VM1 = 192.168.0.51 (E2:A9:CC:75:79:AF) - on VH1
VM2 = 192.168.0.8 (8A:1D:1B:44:64:A7) - on VH2

VM3 & VM4 = different ip's and mac-adresses (same subnet/vlan) - on VH3

- There's traffic between VM1 (VH1) and VM2 (VH2) (HTTP) - this is normal and always the case
- Some traffic is (also?) being delivered to i.e. VM3, VM4 (VH3) - this seems to me as very strange (not always, more machines are involved)

I've set up an Proxmox-firewall on VM3 and VM4 and based on this. I also enabled mac/ip-firewall-filters. I can see this happening:

Code:
120 4 tap120i0-IN 29/Jun/2020:08:56:48 +0200 policy REJECT: IN=fwbr3i0 OUT=fwbr3i0 PHYSIN=fwln3i0 PHYSOUT=tap3i0 MAC=8a:1d:1b:44:64:a7:e2:a9:cc:75:79:af:08:00 SRC=192.168.0.51 DST=192.168.0.8 LEN=60 TOS=0x00 PREC=0x00 TTL=64 ID=14385 DF PROTO=TCP SPT=36186 DPT=80 SEQ=980641566 ACK=0 WINDOW=29200 SYN
130 4 tap130i0-IN 29/Jun/2020:08:56:48 +0200 policy REJECT: IN=fwbr4i0 OUT=fwbr4i0 PHYSIN=fwln4i0 PHYSOUT=tap4i0 MAC=8a:1d:1b:44:64:a7:e2:a9:cc:75:79:af:08:00 SRC=192.168.0.51 DST=192.168.0.8 LEN=60 TOS=0x00 PREC=0x00 TTL=64 ID=14385 DF PROTO=TCP SPT=36186 DPT=80 SEQ=980641566 ACK=0 WINDOW=29200 SYN
(i changed the networkadapters-vm-numbers in the logs to be consistent with my example)

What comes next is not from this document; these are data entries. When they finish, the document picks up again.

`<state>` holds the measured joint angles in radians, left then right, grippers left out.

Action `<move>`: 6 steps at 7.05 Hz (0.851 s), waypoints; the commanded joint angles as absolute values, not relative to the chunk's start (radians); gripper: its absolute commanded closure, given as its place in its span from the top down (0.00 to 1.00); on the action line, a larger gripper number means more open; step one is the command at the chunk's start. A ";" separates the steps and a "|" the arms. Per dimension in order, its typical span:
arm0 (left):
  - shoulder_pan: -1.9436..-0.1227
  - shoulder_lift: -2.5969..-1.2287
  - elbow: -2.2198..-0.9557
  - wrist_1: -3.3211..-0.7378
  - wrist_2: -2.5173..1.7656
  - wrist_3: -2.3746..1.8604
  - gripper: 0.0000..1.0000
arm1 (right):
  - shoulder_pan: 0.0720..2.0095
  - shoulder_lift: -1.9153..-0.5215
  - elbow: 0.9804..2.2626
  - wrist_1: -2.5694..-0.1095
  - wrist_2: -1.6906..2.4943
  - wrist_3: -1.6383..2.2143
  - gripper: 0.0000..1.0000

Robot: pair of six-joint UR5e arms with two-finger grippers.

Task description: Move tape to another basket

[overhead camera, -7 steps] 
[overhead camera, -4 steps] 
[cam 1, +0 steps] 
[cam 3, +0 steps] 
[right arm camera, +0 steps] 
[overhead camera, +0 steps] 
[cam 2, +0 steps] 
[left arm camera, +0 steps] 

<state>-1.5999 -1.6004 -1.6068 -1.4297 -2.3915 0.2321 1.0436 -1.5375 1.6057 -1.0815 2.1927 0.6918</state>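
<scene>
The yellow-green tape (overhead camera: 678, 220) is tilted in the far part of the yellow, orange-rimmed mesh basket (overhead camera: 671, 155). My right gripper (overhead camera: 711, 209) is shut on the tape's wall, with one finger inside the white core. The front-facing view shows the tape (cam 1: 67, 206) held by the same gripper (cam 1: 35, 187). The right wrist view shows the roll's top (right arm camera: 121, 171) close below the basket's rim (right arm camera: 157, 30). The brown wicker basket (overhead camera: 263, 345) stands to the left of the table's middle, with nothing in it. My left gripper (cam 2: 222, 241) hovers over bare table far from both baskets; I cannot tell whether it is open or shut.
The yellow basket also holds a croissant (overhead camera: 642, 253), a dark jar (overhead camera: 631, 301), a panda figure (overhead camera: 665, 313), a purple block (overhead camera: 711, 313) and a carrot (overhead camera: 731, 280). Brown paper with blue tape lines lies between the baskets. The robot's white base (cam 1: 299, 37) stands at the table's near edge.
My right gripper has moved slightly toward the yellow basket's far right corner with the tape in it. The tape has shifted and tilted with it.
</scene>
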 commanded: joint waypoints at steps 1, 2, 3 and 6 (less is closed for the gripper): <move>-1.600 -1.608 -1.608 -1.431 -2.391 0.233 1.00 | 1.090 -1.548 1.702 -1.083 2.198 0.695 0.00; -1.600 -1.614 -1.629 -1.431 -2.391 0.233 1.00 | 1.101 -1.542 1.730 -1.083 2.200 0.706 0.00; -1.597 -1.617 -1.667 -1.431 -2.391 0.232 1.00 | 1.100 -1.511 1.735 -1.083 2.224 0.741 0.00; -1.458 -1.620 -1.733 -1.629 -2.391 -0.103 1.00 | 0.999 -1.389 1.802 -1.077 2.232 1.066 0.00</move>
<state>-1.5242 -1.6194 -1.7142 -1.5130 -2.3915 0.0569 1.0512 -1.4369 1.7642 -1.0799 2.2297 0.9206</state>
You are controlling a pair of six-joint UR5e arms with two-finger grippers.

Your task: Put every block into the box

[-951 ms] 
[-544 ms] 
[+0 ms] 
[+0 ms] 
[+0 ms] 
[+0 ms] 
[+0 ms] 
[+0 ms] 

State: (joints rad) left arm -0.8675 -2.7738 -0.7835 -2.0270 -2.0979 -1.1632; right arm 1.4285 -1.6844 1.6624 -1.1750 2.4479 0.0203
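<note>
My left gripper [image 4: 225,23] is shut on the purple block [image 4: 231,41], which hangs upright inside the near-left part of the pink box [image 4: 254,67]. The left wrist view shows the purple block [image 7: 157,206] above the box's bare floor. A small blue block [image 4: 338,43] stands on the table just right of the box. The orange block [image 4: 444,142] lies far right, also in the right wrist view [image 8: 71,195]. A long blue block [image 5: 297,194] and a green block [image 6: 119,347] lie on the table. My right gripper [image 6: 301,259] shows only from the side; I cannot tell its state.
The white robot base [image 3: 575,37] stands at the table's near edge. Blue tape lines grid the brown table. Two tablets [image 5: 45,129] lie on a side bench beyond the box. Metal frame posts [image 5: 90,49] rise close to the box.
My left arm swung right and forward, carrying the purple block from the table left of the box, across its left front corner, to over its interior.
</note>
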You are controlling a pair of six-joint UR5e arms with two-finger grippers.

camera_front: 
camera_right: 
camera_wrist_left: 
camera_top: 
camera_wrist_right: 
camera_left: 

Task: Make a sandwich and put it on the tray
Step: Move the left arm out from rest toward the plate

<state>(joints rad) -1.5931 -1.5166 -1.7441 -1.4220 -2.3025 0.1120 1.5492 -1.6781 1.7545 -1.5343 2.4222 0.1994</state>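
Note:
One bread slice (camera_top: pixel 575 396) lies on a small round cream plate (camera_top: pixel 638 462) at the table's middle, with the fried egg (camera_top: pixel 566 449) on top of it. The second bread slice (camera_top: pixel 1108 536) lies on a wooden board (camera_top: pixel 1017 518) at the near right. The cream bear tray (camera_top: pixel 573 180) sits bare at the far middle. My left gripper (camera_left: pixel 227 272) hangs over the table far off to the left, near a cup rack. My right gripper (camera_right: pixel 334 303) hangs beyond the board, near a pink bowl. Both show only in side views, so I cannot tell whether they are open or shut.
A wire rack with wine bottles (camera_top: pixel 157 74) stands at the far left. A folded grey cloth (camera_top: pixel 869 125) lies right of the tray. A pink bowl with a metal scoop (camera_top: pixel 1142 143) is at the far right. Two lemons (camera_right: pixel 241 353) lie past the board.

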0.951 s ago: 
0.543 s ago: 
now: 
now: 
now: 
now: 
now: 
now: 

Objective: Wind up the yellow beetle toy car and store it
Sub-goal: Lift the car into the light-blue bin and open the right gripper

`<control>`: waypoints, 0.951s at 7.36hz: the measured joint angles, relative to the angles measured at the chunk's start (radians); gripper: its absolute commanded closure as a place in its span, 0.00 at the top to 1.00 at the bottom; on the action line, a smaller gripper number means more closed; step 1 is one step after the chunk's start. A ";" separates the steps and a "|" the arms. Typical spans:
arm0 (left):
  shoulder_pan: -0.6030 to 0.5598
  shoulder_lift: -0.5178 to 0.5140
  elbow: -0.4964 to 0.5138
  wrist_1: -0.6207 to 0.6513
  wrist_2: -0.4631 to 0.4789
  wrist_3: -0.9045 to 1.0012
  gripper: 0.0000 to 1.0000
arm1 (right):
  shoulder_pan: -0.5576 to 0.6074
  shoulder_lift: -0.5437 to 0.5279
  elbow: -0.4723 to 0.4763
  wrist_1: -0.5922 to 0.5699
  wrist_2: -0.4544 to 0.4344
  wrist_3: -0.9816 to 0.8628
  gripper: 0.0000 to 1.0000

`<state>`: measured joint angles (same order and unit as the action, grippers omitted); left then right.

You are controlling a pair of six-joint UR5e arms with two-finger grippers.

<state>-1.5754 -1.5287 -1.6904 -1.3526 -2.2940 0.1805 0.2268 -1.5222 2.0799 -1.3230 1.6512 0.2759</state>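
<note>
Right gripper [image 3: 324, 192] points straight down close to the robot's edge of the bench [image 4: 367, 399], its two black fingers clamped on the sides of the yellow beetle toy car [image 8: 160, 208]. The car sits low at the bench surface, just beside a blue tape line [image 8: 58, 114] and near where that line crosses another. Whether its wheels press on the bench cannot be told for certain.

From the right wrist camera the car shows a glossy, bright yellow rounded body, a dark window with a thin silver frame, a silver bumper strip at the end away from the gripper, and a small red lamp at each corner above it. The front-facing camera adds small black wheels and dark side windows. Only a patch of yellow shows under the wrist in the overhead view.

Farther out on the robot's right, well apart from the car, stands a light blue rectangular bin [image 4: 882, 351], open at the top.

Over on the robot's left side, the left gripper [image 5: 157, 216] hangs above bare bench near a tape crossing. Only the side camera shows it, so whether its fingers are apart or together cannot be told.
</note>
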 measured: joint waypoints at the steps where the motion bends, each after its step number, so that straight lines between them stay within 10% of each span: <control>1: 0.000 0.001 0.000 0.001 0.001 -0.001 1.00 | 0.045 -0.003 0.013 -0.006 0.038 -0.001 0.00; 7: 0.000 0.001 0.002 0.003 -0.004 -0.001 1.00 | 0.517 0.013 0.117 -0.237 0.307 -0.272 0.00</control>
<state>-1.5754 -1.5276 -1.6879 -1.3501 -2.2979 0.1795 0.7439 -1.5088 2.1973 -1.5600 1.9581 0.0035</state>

Based on this, my first question is:

Q1. After this package arrives at VH2 (even though it shouldn't be here): is it normal that these packages are being delivered to VM3 and VM4 even though the MAC-addresses/IP's don't correspond with those vm's?
I guess this could be normal behavior because the virtual host can't find the mac-address locally because it's not on the node (it resides on another node).

I've already checked:
- the arp-cache on all proxmox nodes doesn't seem to include any vm's (= normal/default?).
- tap3i0-interface seems to be in promisc-mode (= normal/default?), the fwpr3i0, fwln3i0, fwbr3i0 devices are not in promisc (= normal/default?).

--

Q2. I guess the bigger problem is: the network traffic should have never entered VH3. Is should be traffic between VH1 and VH2. How could it have gone to VH3?

I've connected all proxmox nodes using LACP (active+active) to 2 cisco-switches, that are connected in stack using 2 fiber connections. See simplified diagram in attachment. The relevant network is all in the same subnet/vlan.

My guess is that there must be going something wrong on the switch, because the switch should have already seen the traffic has an destination on VH2 and not VH3.
I think that should work based on ARP, but the ARP table on the switch seems to be correct (the mac's are pointing to the right lacp-connections/LAG's). So I don't know why the packages are being delivered wrong.
 

Attachments

  • simplified-network-diagram.png
    simplified-network-diagram.png
    16.5 KB · Views: 10
Last edited:
Hi,
no this is not normal, you shouldn't see traffic on vm3/4 for destination to vm2.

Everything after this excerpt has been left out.